How do we know what type of fat is good and why does our body need it?
Dr. Jan Kasprowicz: I get this questions lot. I always tell people, “fat does not make you fat.” By eating fat, you are not going to get fat. What actually makes you fat is consuming sugar. Sugar is converted into acid and then therefore, your body is going to use fat as a buffer. Fat is a very alkaline source.
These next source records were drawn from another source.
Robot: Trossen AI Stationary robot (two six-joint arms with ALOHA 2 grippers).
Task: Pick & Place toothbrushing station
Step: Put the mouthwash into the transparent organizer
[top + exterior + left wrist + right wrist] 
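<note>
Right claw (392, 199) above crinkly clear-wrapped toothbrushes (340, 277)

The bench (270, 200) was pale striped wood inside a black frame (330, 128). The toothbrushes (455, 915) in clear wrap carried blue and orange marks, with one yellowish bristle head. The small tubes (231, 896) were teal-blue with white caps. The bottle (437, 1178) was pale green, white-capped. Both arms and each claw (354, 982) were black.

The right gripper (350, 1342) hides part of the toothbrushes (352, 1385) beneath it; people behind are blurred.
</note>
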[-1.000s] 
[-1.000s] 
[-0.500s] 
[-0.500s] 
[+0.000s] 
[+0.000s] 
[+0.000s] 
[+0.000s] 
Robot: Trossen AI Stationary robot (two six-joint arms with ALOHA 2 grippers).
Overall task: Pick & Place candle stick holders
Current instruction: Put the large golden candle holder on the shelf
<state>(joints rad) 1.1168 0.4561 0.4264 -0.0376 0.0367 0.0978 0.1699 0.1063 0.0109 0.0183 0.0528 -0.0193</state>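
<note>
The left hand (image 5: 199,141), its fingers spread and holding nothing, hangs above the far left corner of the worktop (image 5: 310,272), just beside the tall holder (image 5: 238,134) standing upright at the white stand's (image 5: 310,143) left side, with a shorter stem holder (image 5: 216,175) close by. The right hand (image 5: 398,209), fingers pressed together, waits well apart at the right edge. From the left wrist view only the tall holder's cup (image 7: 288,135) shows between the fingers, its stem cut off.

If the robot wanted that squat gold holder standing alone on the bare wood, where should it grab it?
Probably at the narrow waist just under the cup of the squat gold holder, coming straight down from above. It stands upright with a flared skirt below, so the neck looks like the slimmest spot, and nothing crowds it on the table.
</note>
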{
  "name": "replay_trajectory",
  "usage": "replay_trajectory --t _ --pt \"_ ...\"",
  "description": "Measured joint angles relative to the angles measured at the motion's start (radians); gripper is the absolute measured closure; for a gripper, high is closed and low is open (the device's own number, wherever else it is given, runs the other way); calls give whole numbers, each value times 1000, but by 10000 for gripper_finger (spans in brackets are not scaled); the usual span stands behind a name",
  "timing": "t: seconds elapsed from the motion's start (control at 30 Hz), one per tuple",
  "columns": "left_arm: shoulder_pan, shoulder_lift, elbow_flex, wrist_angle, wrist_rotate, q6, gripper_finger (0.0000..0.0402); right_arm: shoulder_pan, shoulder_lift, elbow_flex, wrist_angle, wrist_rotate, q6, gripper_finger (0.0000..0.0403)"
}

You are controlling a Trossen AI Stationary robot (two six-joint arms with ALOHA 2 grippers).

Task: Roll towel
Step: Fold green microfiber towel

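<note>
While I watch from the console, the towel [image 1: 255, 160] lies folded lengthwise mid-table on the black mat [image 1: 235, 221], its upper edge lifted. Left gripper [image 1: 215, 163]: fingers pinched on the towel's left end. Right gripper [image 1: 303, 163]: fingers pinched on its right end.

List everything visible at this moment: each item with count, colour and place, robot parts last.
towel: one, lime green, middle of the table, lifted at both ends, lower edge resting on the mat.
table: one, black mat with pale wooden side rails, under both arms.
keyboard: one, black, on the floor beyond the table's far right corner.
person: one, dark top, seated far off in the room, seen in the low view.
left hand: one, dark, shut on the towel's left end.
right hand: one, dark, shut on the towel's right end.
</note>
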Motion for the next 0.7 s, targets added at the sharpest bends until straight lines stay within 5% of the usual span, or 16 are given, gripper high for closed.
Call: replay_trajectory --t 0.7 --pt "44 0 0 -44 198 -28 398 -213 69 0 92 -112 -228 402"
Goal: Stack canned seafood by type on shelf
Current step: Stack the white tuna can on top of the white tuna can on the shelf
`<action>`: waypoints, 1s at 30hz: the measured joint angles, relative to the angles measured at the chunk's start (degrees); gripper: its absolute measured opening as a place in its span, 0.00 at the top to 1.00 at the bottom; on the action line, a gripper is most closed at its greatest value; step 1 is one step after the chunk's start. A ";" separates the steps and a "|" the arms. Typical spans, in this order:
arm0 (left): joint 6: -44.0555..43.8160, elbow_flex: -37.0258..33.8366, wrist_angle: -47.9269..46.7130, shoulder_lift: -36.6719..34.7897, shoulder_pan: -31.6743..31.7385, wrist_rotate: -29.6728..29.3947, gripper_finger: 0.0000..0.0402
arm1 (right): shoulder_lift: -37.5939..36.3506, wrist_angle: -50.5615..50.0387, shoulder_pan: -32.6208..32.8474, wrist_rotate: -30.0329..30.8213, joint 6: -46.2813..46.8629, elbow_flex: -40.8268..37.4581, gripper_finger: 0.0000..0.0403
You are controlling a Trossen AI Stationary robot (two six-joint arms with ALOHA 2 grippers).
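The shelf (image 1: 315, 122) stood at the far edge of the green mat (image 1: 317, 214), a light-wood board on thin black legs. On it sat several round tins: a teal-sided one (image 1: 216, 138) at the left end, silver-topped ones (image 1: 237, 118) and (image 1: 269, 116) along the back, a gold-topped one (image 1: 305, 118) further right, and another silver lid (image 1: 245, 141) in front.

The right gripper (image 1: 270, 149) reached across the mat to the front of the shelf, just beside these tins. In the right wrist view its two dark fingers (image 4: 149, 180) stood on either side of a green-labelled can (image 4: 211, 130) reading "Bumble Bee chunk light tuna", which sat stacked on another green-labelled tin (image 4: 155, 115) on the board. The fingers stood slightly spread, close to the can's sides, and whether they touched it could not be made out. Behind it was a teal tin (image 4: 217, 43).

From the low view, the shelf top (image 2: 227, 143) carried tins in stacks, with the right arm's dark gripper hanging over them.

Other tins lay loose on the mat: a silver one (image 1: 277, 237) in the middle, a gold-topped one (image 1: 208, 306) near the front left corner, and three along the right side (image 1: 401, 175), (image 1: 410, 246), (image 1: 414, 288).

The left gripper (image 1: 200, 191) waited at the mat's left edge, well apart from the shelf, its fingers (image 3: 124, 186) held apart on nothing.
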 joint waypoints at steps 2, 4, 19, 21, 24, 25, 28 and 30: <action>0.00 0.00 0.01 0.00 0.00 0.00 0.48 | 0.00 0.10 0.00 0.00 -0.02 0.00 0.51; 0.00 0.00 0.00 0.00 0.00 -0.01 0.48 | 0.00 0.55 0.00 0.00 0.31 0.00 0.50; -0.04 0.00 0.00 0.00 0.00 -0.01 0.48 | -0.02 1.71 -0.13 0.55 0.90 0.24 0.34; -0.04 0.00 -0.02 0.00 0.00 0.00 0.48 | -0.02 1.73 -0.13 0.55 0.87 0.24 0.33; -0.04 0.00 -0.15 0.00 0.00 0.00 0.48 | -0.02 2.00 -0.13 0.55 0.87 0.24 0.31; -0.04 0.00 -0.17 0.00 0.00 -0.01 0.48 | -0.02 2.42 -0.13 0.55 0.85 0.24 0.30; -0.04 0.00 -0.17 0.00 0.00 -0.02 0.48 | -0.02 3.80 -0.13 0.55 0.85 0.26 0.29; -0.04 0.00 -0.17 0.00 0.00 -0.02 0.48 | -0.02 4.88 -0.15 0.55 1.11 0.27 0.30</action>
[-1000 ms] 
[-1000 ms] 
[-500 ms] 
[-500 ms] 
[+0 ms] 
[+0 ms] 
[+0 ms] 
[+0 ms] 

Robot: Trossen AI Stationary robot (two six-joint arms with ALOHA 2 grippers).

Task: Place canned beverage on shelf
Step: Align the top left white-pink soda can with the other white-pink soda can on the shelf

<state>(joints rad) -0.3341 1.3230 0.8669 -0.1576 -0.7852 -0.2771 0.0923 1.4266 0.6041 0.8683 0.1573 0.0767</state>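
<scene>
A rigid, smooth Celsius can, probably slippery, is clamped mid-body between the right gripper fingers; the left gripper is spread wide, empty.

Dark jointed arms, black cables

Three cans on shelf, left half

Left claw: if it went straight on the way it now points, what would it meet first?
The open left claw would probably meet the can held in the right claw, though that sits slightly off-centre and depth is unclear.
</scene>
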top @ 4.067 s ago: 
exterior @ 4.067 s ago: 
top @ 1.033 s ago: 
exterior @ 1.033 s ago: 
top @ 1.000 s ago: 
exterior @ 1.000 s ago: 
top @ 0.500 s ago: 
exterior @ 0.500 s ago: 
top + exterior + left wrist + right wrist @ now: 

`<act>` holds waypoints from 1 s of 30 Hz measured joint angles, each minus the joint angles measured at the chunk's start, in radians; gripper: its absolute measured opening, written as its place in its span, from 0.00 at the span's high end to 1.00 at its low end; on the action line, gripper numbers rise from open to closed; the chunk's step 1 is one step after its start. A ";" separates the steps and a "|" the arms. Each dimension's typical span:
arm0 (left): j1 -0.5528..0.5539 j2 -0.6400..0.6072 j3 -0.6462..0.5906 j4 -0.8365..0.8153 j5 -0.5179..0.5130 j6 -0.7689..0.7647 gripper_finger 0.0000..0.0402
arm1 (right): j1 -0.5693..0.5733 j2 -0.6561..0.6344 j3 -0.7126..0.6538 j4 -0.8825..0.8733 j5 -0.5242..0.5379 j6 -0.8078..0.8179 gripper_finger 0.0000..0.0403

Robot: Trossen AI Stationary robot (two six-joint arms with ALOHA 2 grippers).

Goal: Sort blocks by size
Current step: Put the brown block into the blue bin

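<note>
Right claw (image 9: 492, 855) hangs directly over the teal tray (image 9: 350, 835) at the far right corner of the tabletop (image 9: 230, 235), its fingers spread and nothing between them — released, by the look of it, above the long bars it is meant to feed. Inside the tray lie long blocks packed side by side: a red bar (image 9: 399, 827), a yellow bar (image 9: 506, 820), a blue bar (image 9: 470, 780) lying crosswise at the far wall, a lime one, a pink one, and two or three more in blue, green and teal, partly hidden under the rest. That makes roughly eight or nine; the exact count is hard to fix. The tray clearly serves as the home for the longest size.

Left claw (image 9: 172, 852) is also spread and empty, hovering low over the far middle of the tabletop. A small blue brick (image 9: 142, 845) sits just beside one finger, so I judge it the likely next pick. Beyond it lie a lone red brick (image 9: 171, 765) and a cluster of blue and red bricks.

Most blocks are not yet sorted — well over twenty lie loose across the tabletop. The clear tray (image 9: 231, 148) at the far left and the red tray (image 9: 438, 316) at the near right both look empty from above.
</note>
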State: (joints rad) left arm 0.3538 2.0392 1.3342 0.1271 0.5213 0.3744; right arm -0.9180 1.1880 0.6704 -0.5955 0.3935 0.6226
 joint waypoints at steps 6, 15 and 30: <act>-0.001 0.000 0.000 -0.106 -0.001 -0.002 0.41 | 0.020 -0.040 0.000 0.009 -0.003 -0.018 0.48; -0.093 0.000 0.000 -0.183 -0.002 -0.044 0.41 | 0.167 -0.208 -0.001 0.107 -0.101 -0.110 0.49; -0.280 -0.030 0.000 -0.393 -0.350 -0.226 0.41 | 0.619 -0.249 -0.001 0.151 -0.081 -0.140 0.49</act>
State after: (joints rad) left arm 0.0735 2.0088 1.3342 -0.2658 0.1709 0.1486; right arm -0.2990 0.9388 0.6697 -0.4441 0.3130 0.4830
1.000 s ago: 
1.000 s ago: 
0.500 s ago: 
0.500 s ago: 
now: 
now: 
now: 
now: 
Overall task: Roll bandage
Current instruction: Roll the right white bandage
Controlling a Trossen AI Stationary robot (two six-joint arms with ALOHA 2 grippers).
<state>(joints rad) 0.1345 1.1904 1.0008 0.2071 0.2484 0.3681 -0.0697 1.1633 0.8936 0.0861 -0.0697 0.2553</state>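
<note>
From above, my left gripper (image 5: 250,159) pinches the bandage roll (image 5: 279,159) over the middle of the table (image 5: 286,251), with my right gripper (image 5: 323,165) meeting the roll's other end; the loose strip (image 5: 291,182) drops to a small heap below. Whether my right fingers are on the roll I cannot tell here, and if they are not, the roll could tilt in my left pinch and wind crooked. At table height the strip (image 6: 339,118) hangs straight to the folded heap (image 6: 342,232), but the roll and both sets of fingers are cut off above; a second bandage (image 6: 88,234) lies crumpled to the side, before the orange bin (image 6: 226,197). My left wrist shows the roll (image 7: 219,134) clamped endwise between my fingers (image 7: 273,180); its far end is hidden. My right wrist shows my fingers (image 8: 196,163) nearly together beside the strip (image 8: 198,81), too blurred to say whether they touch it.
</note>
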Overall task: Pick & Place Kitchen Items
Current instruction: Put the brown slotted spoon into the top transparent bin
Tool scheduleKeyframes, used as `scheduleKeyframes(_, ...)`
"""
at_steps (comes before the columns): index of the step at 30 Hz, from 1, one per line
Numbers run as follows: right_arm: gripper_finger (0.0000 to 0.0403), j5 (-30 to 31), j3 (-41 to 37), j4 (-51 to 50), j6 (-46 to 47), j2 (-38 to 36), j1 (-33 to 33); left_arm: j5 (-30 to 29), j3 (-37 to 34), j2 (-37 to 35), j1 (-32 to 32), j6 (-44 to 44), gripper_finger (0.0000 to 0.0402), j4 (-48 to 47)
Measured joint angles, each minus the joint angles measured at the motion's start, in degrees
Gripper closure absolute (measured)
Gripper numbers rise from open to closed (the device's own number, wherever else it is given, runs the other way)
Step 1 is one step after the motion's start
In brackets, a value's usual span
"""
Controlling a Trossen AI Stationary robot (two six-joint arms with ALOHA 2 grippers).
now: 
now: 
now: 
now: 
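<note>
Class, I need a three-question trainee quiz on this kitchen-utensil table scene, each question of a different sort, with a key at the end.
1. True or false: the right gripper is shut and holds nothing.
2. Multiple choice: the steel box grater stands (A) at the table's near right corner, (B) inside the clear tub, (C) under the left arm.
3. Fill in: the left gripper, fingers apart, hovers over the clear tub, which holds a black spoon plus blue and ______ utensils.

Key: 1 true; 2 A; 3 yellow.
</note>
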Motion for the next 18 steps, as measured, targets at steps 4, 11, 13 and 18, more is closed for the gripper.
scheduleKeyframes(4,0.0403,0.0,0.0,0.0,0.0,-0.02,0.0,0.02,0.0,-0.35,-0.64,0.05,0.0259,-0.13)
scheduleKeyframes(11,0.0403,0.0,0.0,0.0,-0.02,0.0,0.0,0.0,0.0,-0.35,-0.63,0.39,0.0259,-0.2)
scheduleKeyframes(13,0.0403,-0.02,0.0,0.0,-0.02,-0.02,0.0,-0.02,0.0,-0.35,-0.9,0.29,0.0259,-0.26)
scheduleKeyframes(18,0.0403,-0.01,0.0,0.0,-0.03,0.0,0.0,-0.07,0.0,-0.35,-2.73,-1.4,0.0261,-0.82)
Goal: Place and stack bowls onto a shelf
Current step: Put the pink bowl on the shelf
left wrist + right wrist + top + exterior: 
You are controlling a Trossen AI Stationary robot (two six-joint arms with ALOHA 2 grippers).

Fat is also essential for good health and also for recovery. It is an excellent source of fuel as well. For every gram of fat, you get about 9 calories of energy. For every gram of carbohydrates, you only have 4 calories of energy. It’s an ideal fuel source especially for long distance endurance events. Fats can be found in coconut, flax seed, nuts, avocados are very beneficial for the body and will reduce inflammation and speed up the recovery especially after intense training. Once again, we need to stay away from processed fat just like we need to stay away from processed carbohydrates. Any fats that occur in their natural state.
What foods should we eat to start our day?
Dr. Jan Kasprowicz: In the morning, a lot of people actually don’t even eat breakfast anymore because they are on so many time constraints. If we slept for 6, 7, 8 hours the previous night, that is 6, 7, 8 hours that we literally fasted, hence the name breakfast. We just broke our fast. The first thing you want to eat is something that is alive. Your body needs something alive. I would recommend 12 ounces of some type of alkaline water, preferably with some type of super green powder in there which is basically wheat grass and basically some other high biometric value grasses in there and something with a piece of fruit. That is an ideal way to start your day because there is a biometric value which is going to give you energy but it’s also very alkalizing. Therefore, when you have your coffee later in the day which is very acidic you can counteract the effects of all the acidity you are going to be putting into your body later.